• Exercise prompt
Keep the pictures out, and restate the listing that follows exactly as written.

• Dataset section
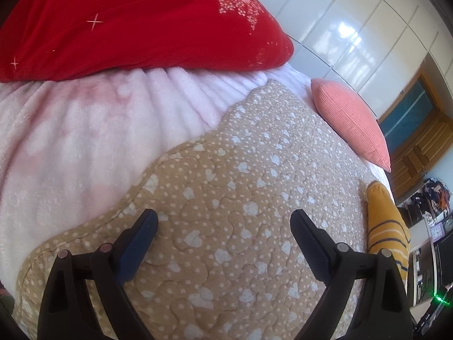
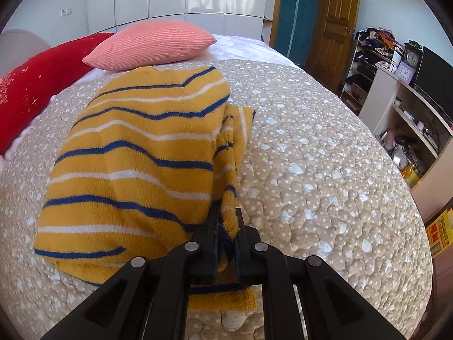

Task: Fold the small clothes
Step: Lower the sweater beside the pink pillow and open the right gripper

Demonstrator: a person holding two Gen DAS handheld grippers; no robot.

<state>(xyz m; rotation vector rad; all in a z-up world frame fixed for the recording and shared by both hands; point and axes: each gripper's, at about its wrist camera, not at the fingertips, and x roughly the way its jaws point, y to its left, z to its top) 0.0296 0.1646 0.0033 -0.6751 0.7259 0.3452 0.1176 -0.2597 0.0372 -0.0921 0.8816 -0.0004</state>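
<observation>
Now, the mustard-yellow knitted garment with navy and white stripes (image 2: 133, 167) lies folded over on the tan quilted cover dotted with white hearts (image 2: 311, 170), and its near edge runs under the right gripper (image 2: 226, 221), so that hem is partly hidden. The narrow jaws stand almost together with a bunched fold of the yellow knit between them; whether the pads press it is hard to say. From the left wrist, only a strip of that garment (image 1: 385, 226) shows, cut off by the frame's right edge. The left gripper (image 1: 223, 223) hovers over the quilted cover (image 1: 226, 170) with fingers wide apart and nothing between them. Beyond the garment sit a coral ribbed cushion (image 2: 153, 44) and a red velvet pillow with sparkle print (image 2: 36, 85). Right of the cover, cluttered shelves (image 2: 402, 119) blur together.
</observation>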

• Response to this exercise
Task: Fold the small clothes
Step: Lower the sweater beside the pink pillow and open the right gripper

Demonstrator: a person holding two Gen DAS handheld grippers; no robot.

<state>(xyz m; rotation vector rad; all in a z-up world frame fixed for the recording and shared by both hands; point and axes: each gripper's, at about its wrist camera, not at the fingertips, and x roughly the way its jaws point, y to its left, z to its top) 0.0296 0.1646 0.0033 -0.6751 0.7259 0.3452 0.1176 -0.2597 0.0372 -0.0921 0.8816 -0.0004</state>
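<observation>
Now, the mustard-yellow knitted garment with navy and white stripes (image 2: 133, 167) lies folded over on the tan quilted cover dotted with white hearts (image 2: 311, 170), and its near edge runs under the right gripper (image 2: 226, 221), so that hem is partly hidden. The narrow jaws stand almost together with a bunched fold of the yellow knit between them; whether the pads press it is hard to say. From the left wrist, only a strip of that garment (image 1: 385, 226) shows, cut off by the frame's right edge. The left gripper (image 1: 223, 223) hovers over the quilted cover (image 1: 226, 170) with fingers wide apart and nothing between them. Beyond the garment sit a coral ribbed cushion (image 2: 153, 44) and a red velvet pillow with sparkle print (image 2: 36, 85). Right of the cover, cluttered shelves (image 2: 402, 119) blur together.
</observation>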

There's nothing left to add to the answer.